Speaking of stealing your spot… have you ever walked into your living room, excited to sit down and relax, only to find your Maine Coon lounging like royalty on your favorite spot?
And good luck trying to move them – Maine Coons are like furry cinder blocks when they’re settled in. Pippin (my first Maine Coon cat) used to give me a warning hiss when I moved him off the sofa into one of his many cat beds!!!
You’ll soon realize that the couch is no longer yours. Instead, you’ll be relegated to the floor, gazing up at your feline overlord, who looks at you as if to say, “This is my seat now.”
4. Wet Socks Will Be A Daily Thing
Maine Coons love water. I thought it was adorable at first, watching them splash around in their water bowl, dipping their giant paws in like they’re at a spa day. But then came the wet socks. Every. Single. Day.
There’s no joy quite like stepping into a cold puddle of water on the floor at 7 a.m. because your Maine Coon decided to have a water fight with themselves.
I’ve become an expert at hopping around the kitchen like it’s a minefield of soggy surprises.
5. They’re Huge AND Hungry
These cats are big. Like, really big. And with that size comes a bigger appetite (and LOTS of cat POOPS!!!). I joke that my grocery bill shot upward after getting my Maine Coons, but it’s not far from the truth.
They eat like they’ve got a fast metabolism (which they don’t), and their food bowls are never full for long. My two little furry friends also have sensitive stomachs so can only tolerate Royal Canin Urinary Dry Food, which is super expensive.
Between the extra food, the giant litter boxes you’ll need, and the heavy-duty cat furniture (because trust me, they’ll break the cheap stuff), be prepared to spend a lot more than you anticipated.
6. They’ll Talk Your Ear Off
If you thought cats were quiet, let me introduce you to the Maine Coon soundtrack. These cats are talkers. And not in the gentle “meow” kind of way – no, they have a whole vocabulary of chirps, trills, and yowls.
It’s cute at first, but when you’re trying to work, sleep, or just have a moment of silence, they’ll be right there, serenading you with their opinions!
Bali, for instance, is convinced that I need hourly updates on the status of his food bowl. Spoiler: it’s never full enough, despite BEING full!!
On the plus side, my two big feline friends do meow ‘please’ and ‘thank you’ when I open the door for them!!! Now that IS SMART!!

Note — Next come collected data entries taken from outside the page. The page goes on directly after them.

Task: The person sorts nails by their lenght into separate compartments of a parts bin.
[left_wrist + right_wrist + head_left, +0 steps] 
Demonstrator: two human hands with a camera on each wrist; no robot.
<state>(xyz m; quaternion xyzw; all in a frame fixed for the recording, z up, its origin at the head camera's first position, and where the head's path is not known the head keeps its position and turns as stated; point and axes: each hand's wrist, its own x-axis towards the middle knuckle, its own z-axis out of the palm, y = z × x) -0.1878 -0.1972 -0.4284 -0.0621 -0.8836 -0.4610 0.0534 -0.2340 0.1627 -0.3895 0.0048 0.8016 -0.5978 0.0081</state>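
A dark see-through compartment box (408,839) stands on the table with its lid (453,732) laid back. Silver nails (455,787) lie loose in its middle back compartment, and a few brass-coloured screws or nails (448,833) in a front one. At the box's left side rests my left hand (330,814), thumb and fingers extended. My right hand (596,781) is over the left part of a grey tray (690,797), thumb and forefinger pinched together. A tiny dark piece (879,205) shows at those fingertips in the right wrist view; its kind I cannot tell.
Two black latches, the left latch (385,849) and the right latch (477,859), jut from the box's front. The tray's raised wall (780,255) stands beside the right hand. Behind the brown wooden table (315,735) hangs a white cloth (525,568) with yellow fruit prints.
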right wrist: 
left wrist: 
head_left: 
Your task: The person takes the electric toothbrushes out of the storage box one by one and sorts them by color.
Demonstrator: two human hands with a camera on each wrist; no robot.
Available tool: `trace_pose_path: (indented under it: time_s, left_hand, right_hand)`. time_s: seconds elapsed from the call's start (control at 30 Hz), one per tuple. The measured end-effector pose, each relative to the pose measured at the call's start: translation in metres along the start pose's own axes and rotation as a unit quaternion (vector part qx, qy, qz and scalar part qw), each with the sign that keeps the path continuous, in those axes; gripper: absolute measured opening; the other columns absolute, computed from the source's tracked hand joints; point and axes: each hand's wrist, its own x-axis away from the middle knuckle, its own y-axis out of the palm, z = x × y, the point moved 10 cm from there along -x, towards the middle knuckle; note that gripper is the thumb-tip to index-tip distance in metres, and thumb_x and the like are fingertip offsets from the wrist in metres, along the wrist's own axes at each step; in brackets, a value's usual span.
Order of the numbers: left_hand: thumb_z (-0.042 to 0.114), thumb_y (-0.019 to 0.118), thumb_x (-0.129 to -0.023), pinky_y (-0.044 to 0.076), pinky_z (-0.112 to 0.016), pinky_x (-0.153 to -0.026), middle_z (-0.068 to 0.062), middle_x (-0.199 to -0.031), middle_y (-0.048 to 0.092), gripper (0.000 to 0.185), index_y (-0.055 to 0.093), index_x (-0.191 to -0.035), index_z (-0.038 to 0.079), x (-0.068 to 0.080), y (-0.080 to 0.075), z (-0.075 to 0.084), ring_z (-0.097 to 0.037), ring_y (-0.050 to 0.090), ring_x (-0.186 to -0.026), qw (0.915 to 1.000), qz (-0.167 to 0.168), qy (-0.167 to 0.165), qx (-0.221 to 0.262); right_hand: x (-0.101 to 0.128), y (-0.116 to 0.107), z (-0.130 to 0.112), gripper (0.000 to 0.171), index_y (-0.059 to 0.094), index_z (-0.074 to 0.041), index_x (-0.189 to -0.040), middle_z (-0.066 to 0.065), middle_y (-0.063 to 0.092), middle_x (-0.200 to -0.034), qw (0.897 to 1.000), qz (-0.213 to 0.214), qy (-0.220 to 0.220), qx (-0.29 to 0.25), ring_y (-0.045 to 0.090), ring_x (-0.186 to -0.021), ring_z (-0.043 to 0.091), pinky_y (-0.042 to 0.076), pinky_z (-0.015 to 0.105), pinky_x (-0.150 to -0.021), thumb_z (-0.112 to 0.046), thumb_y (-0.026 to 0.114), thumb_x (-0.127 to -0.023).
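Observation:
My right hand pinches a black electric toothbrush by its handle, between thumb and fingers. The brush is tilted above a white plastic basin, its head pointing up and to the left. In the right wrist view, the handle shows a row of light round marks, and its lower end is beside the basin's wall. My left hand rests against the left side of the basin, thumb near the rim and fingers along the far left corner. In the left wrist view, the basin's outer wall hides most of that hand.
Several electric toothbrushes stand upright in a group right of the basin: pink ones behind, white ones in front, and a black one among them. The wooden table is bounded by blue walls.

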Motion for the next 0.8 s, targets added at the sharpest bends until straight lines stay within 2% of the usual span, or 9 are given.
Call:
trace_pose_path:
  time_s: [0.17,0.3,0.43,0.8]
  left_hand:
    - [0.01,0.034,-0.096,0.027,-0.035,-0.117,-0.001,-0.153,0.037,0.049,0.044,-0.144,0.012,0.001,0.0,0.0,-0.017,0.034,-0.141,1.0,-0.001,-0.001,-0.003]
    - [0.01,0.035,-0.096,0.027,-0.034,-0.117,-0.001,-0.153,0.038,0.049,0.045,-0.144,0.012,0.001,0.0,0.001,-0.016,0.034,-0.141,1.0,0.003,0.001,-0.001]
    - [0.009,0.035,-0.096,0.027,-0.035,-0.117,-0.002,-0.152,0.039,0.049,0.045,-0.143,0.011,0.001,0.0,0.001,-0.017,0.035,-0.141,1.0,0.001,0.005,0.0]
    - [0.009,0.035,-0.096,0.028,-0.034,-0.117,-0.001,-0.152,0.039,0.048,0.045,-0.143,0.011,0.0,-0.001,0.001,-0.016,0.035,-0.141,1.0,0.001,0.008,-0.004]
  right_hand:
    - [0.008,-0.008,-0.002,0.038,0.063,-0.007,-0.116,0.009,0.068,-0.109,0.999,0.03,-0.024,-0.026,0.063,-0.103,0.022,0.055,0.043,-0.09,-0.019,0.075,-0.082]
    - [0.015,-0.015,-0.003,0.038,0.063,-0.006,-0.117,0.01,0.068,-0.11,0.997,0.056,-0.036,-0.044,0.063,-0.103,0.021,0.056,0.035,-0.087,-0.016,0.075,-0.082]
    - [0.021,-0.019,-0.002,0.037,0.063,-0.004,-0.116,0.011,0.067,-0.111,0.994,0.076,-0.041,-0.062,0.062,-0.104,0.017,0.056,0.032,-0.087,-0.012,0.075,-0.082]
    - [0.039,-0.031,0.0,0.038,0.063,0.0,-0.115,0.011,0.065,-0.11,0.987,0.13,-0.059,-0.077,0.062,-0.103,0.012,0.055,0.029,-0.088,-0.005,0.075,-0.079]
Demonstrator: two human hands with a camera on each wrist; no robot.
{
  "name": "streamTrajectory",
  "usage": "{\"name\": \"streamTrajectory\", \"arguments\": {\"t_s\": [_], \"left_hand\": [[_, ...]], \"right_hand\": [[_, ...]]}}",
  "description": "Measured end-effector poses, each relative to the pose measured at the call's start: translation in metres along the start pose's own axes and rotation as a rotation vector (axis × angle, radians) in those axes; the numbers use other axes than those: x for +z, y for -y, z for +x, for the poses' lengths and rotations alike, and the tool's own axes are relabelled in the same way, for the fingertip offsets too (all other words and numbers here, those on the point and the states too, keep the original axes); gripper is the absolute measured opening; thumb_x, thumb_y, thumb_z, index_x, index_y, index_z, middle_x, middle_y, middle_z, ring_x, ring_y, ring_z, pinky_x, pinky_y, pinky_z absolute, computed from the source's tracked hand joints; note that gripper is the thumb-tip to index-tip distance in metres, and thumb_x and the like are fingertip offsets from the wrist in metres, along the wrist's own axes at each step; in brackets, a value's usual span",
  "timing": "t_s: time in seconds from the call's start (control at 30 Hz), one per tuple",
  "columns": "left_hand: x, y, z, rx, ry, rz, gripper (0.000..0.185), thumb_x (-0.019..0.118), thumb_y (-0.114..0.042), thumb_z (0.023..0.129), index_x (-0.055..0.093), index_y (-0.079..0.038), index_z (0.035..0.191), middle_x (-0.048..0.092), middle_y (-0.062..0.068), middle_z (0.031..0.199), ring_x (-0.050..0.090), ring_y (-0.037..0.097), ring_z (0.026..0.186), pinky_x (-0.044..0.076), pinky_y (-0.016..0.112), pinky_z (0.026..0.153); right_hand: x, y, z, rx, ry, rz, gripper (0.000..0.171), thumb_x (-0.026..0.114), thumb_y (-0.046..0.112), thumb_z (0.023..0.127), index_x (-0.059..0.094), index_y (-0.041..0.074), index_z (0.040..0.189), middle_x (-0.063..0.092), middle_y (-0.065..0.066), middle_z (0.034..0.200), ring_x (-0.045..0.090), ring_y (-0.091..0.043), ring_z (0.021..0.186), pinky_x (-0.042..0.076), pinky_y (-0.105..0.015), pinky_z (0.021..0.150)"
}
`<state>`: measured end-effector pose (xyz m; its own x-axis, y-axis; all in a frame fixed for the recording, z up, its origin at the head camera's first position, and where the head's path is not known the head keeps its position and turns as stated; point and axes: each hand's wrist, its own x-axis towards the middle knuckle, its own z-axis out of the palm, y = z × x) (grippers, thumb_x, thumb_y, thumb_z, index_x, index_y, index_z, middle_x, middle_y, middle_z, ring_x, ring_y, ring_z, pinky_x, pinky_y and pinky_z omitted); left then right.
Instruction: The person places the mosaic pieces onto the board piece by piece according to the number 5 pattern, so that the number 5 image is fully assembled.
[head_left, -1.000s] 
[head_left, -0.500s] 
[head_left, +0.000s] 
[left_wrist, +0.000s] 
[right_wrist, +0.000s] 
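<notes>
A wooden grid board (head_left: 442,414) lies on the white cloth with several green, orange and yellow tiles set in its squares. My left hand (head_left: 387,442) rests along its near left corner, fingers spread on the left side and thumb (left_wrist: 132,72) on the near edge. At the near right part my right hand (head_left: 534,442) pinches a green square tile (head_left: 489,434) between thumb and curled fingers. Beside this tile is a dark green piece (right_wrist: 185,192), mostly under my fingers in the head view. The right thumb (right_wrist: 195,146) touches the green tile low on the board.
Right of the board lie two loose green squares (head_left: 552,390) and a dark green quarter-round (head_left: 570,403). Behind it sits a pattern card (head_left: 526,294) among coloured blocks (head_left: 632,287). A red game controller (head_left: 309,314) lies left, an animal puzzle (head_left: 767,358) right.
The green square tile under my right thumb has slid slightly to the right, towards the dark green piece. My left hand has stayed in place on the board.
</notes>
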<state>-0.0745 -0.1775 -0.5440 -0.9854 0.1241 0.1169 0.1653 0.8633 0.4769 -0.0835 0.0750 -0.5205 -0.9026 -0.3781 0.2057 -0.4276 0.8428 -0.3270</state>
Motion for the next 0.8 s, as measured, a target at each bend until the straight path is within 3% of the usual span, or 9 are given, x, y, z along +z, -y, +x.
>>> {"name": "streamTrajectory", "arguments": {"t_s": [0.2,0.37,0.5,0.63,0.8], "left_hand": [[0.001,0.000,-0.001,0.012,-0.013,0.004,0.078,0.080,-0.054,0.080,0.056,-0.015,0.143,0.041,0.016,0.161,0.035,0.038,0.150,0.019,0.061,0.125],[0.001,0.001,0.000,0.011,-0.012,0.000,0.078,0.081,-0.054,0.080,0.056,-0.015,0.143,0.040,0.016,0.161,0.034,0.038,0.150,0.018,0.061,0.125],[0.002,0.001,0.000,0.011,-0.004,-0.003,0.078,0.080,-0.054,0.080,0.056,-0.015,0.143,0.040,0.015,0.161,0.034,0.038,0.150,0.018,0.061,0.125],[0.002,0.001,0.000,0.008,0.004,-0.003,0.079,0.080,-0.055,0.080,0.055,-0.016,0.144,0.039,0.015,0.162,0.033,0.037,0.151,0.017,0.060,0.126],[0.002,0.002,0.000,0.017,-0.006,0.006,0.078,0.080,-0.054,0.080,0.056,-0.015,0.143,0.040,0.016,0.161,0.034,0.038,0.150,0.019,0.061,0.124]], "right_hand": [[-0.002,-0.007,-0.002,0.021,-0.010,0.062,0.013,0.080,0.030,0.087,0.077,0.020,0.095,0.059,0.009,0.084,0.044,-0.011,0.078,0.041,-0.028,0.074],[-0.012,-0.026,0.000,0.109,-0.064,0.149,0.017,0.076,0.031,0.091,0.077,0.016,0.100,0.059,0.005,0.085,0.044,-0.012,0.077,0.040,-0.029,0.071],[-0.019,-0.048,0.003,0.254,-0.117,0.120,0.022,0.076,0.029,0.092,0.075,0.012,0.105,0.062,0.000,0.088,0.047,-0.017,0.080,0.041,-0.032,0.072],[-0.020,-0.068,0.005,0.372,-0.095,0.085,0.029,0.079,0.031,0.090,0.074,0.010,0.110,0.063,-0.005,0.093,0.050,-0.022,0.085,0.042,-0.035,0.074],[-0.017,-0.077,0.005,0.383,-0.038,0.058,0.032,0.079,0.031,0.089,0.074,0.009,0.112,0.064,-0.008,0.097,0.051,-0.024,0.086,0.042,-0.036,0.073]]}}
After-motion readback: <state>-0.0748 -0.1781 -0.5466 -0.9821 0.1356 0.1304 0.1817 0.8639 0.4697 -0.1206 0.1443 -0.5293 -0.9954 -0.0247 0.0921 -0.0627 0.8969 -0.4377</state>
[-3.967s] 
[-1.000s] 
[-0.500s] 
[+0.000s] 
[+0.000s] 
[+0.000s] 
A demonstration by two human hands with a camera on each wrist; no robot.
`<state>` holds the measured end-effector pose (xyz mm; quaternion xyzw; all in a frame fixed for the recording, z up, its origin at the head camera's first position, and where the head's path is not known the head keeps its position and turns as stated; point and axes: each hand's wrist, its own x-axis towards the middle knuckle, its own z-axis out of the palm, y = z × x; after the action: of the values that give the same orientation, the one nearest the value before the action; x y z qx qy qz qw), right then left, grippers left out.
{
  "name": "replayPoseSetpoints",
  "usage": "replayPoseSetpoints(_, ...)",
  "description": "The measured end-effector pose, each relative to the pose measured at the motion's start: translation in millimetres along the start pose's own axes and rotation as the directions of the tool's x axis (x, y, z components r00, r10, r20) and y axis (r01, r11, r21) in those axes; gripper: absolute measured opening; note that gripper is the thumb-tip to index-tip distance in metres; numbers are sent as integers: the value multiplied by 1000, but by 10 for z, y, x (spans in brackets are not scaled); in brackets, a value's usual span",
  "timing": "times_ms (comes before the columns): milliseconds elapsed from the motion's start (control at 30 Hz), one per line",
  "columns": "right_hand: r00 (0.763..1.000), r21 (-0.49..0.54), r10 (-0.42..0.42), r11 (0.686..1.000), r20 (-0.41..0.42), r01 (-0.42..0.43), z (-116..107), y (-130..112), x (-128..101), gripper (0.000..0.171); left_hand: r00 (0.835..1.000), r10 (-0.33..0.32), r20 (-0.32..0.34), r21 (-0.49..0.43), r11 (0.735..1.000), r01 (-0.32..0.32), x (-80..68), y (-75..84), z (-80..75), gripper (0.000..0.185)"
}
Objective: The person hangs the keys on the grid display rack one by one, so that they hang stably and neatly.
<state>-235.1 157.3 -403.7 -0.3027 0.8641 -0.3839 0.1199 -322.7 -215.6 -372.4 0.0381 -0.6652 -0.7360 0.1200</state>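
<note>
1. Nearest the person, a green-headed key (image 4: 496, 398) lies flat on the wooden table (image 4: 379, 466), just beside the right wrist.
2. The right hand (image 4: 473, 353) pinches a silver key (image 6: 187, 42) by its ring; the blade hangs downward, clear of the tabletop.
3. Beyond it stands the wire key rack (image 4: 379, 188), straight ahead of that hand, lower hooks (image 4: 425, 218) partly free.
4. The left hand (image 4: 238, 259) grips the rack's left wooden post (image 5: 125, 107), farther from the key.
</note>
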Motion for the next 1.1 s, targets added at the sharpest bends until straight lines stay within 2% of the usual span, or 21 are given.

If you haven’t heard a Maine Coon cat talking first-hand, listen to Mika my blue tabby Maine Coon having a conversation with me on Maine Coon Central’s YouTube channel.
7. They’ll Outsmart You
Maine Coons are smart – almost too smart. My cats have now figured out how to open doors and complete a Complicated Dog Treat Toy.
You can watch Mika teach himself how to get the cat treats in this YouTube video I posted on Maine Coon Central’s YouTube channel. He’s AMAZING!!
I once found Pippin sitting on top of the fridge, looking smug after unlocking the “cat-proof” latch on the pantry. It’s like living with a tiny mastermind who’s always plotting their next move. Good luck keeping anything off-limits.
8. They Act Like Dogs So Maybe Just Buy a Dog!
Maine Coons don’t realize they’re cats. They play fetch, follow you around the house, and greet you at the door like a golden retriever would. You might as well just get a dog!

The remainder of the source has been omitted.